— REQUIREMENT —
Output the data that follows exactly, line for line.

— MATERIAL PROVIDED —
*** Begin section ***
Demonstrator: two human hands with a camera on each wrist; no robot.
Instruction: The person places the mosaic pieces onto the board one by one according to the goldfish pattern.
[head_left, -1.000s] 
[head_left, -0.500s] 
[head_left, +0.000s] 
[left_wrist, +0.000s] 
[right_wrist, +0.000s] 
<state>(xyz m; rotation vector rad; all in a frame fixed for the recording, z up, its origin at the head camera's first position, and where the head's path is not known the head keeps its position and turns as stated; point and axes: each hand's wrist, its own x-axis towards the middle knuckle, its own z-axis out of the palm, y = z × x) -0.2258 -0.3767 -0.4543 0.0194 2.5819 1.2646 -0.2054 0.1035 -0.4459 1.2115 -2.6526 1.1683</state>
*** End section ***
— YOUR SOLUTION —
Demonstrator: two human hands with a camera on each wrist; no robot.
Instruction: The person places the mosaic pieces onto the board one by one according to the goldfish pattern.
[head_left, -1.000s] 
[head_left, -0.500s] 
[head_left, +0.000s] 
[left_wrist, +0.000s] 
[right_wrist, +0.000s] 
<state>(xyz m; rotation vector rad; all in a frame fixed for the recording, z up, its origin at the head camera's first position, and where the head's path is not known the head keeps its position and turns as stated; point and axes: each hand's wrist, its own x-axis towards the middle knuckle, its own z-axis out of the palm, y = z × x) -0.2258 -0.3767 -0.4543 0.0194 2.5819 1.2646 -0.2054 0.1035 -0.4459 1.2115 -2.6526 1.1683</state>

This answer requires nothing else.